HTTP::Response::Charset

miyagawa on 2006-10-07T21:22:43

http://svn.bulknews.net/repos/public/HTTP-Response-Charset/trunk

So I created a module HTTP::Response::Charset, which detects a charset of HTTP response using various techniques (Content-Type, META tag, BOM, XML declaration and Encode::Detect). The motivation is to get correctly decoded Unicode string from any HTTP response, especially text/html, text/plain, XHTML and RSS/Atom.

The POD document has most of what I'd like to say, so go ahead and take a look at it. Also see Unit test suite using Test::Base to see the expected behavior.

After I wrote this code I google codesearched for a little and found that HTTP::Message, the base class of HTTP::Response has the exact decode_content() method which I wanted to implement using charset() value. Ugh.

Fortunately or unfortunately, current decode_content is slightly different from what I wanted to do. decode_content first decodes content body based on Content-Encoding header, like gzip, deflate or quoted-printable. Then, if the Content-Type is text/*, decode the content using charset value set in the header (or META tag if the response is HTML).

This might not be good enough for some corner cases:

1) If there's no charset= set in Content-Type nor META tag, it tries to decode text as latin-1 by default and gives corrupted Unicode data. (You can avoid that by saying $res->decoded_body(default_charset => 'none'), though)

2) It does Unicode decoding only for text/* response, which means if the response is application/xhtml+xml or application/atom+xml, it doesn't.

(Note that I'm not saying this is a bug. For XML data you don't need to decode the text portion by yourself, since most XML parser detects the encoding when it processes XML declaration and adds UTF-8 flag internally)

Update: per Matts this is a bug. Should I better send a patch to Gisle to decode when Content-Type matches application/(*+)xml?
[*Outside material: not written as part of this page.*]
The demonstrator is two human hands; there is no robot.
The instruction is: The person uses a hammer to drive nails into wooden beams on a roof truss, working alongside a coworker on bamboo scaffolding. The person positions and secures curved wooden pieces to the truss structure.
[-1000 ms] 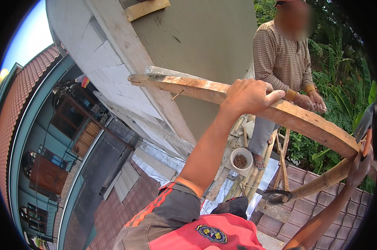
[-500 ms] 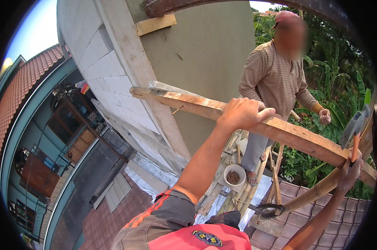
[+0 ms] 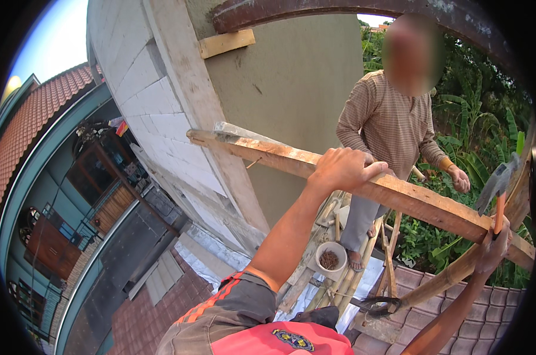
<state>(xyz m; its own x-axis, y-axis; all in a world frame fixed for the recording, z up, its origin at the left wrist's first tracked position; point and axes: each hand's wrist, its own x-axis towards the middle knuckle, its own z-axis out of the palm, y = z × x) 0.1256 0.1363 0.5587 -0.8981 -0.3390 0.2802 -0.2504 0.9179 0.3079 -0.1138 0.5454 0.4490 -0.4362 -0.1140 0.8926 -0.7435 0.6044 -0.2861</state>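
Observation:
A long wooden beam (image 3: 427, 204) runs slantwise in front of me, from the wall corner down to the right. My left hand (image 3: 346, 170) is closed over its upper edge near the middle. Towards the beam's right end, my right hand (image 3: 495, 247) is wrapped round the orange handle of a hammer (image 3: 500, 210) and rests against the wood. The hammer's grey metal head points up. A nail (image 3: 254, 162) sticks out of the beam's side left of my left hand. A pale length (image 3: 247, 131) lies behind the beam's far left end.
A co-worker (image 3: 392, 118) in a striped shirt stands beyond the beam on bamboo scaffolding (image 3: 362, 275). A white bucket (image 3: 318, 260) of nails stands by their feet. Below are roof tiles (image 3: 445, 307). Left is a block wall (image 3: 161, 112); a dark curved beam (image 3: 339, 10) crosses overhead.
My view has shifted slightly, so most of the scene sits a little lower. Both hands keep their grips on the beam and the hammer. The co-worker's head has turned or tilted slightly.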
So I hope this module supplements the situation. For 1), you can pass

$res->decode_content(charset => $res->charset)


to deal with the HTTP response without charset set. For 2), You can just say

Encode::decode($res->charset, $res->content);


for whatever MIME types you'd like to decode.

However, to decode gzip encoded and BOMed XML data correctly for instance, you need to write this way:

my $content = Encode::decode($res->charset, $res->decoded_content(charset => 'none'));


which looks a little kludgy.

I'm not sure if it's a good thing to hack (or extend) decoded_content method, or add another convenience method to do the right thing.

Any feedbacks welcome.


No, it is a bug...

Matts on 2006-10-07T21:29:05

(Note that I'm not saying this is a bug. For XML data you don't need to decode the text portion by yourself, since most XML parser detects the encoding when it processes XML declaration and adds UTF-8 flag internally)

This is a bug - for XML you're supposed to be able to declare the encoding in the protocol. It's part of the spec (but I'm too lazy to look it up right now).

Re:No, it is a bug...

miyagawa on 2006-10-07T21:40:39

Good to know and it'll be a good rationale for the module. Yeah, reading http://tools.ietf.org/html/rfc2376#page-10 assures me that the charset parameter is important for both text/xml and application/xml, and XML/MIME parsers should respect that.

Thanks!

Re:No, it is a bug...

Matts on 2006-10-07T22:53:24

Yeah it's one of the corners of the XML spec I'm never quite sure they did the right thing on, and I would doubt many XML processing systems respect, but that's what we have to live with :-)

Augh META

Aristotle on 2006-10-07T22:29:36

The META tag is a nasty hack. Originally, servers were supposed to parse the outgoing document, insert the given headers into the HTTP header, and drop the tag on the floor (yes, really). Instead, clients now parse the body and then retroactively pretend the META tags had been part of the HTTP header. That leads to various kinds of nastiness. The whole is ugly and nasty and painful.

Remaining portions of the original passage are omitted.